-- Activity --
In the material below, the required lines run from the one containing "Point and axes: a" through the one containing "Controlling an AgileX". Copy those lines exactly, ends included, and nothing else.

-- Material supplied --
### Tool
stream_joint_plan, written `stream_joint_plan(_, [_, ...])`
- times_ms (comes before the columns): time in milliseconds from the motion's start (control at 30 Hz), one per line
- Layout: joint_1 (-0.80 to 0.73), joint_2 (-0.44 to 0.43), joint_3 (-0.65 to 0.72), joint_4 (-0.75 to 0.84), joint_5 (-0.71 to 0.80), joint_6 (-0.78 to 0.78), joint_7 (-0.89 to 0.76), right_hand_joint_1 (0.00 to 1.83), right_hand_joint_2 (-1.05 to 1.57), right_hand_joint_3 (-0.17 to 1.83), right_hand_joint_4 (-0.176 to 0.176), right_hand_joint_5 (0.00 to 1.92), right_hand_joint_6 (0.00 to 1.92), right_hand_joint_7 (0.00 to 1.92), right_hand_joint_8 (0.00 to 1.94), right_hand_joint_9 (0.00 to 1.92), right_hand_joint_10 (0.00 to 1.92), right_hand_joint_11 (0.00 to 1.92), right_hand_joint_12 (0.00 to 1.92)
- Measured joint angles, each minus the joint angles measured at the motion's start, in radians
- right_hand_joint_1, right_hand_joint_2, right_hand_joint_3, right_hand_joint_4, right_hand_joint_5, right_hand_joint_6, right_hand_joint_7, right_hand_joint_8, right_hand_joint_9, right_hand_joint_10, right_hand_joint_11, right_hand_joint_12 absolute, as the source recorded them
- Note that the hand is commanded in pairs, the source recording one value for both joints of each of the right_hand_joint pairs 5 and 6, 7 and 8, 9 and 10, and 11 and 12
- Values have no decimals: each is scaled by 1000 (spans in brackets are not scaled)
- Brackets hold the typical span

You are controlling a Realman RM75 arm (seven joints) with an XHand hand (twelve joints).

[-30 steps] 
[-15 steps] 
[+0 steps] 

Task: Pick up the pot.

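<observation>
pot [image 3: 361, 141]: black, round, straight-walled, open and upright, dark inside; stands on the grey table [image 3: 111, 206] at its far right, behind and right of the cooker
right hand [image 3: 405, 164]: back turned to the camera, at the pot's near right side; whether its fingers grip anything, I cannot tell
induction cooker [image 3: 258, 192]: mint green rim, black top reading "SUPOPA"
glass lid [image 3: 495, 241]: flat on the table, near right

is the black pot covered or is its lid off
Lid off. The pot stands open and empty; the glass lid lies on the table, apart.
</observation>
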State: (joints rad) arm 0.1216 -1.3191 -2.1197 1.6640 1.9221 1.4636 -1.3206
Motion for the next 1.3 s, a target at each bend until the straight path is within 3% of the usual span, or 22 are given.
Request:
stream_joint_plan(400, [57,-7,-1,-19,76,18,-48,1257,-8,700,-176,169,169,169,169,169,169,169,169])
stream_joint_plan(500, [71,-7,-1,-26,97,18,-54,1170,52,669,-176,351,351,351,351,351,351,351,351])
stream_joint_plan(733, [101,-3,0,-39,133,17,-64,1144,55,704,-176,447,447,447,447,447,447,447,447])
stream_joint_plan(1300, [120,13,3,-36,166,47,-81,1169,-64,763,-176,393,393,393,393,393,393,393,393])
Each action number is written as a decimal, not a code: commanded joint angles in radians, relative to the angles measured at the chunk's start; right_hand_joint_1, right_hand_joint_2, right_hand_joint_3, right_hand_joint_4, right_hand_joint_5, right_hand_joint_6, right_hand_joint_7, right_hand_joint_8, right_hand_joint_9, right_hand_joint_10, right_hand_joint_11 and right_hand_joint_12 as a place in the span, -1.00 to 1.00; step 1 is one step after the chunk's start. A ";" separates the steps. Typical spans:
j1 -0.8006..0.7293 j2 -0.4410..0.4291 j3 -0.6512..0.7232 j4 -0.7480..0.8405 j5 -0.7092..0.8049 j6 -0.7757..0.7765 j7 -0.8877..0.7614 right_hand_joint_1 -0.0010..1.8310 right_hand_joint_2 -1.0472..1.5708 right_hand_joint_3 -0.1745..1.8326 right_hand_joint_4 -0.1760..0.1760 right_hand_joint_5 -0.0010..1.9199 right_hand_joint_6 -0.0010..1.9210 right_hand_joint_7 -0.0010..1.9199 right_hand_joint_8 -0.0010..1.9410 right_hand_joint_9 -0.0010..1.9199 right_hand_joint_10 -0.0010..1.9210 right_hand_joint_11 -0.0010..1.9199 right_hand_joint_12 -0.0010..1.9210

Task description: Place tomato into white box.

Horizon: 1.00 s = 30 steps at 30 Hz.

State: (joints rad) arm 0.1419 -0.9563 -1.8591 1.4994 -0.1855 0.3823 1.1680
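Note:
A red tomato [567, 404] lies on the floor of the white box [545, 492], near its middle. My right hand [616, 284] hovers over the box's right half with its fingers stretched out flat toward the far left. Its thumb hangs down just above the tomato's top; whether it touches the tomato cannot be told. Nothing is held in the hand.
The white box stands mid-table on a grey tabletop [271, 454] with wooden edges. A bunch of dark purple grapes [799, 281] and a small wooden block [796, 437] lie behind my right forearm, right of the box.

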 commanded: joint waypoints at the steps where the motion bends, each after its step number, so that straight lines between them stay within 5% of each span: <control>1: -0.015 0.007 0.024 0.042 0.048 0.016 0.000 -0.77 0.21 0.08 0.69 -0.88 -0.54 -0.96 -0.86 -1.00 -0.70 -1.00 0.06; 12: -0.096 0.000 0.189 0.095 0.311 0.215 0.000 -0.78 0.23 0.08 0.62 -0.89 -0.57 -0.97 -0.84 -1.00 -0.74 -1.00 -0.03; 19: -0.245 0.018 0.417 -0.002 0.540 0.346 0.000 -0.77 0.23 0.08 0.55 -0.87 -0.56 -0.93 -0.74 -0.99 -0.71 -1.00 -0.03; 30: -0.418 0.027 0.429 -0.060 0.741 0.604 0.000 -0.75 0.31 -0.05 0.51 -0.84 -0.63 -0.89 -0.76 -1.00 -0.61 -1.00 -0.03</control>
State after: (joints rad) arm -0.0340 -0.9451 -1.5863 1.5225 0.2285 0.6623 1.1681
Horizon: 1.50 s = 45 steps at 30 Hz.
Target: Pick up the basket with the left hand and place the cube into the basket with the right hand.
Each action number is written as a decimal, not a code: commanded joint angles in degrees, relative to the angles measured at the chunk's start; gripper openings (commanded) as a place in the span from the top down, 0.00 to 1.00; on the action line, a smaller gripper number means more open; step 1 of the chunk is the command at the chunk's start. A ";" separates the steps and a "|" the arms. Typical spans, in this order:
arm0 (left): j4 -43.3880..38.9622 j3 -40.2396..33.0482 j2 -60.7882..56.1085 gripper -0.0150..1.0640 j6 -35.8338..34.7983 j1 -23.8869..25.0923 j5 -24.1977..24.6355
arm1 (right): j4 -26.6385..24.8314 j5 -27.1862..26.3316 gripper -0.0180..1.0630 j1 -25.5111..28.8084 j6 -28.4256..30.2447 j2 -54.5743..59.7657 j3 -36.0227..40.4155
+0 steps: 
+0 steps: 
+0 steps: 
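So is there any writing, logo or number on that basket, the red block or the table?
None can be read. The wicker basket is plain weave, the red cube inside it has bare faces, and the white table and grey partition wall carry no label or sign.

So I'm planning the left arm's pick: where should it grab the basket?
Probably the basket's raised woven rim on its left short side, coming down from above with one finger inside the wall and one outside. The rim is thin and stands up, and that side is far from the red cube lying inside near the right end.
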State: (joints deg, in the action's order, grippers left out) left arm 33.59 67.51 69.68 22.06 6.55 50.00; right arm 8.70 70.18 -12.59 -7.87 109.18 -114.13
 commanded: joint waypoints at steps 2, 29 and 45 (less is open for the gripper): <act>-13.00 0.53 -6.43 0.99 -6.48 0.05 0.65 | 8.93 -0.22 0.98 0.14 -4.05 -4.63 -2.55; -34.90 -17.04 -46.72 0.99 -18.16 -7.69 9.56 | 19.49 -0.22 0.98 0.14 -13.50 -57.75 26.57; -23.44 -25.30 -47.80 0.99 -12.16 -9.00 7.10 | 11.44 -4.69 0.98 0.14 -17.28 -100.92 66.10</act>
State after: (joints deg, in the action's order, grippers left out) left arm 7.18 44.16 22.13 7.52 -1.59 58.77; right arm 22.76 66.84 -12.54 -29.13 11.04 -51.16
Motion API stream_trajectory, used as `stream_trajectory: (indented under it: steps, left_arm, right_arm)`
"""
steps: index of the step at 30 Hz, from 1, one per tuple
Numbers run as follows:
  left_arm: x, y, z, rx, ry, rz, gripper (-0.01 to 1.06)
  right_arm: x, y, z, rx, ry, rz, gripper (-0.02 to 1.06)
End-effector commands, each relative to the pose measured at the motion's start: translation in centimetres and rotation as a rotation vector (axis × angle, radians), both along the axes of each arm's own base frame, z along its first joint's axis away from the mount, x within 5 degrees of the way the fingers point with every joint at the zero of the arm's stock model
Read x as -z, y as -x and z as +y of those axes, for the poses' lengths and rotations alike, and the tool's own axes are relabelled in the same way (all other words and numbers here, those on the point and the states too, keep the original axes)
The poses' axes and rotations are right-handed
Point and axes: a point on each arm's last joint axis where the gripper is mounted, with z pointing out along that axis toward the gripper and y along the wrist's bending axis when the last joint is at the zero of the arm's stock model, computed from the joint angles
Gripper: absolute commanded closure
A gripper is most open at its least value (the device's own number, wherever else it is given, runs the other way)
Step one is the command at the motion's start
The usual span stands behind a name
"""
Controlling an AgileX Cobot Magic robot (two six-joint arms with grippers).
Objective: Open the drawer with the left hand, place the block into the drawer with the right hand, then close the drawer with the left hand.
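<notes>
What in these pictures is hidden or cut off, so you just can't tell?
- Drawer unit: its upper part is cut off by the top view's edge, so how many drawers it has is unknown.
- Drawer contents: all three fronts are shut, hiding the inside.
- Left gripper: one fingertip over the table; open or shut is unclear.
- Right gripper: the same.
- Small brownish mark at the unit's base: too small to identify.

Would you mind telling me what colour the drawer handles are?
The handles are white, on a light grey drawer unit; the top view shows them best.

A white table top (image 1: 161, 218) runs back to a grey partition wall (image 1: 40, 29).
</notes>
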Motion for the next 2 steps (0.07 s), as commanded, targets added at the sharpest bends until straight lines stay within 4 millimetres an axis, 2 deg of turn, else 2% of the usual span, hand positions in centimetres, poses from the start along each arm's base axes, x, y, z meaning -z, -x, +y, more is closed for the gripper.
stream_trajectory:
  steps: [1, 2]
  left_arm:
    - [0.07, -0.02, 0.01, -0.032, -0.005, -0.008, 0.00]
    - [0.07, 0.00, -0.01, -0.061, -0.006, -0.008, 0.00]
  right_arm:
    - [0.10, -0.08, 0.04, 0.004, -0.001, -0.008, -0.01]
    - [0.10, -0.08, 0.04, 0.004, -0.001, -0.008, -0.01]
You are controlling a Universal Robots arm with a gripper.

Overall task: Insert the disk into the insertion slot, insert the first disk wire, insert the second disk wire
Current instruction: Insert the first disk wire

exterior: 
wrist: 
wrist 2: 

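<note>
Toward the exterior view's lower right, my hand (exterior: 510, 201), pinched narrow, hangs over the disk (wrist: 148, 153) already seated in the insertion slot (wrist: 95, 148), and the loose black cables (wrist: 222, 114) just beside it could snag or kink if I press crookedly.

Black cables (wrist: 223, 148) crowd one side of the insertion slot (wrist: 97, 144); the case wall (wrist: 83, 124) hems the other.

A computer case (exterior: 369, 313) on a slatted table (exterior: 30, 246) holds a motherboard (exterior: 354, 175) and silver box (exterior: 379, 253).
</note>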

-- Written response --
Point and axes: a point on each arm's last joint axis where the gripper is mounted, with z pointing out along that axis toward the gripper and y along the wrist's bending axis when the last joint is at the zero of the arm's stock model, computed from the joint angles
Gripper: absolute commanded closure
A gripper is most open at its least value (the device's own number, wherever else it is given, runs the other way)
Step one is the command at the motion's start
The usual span stands behind a name
"""
Controlling an AgileX Cobot Magic robot (two six-joint arms with grippers).

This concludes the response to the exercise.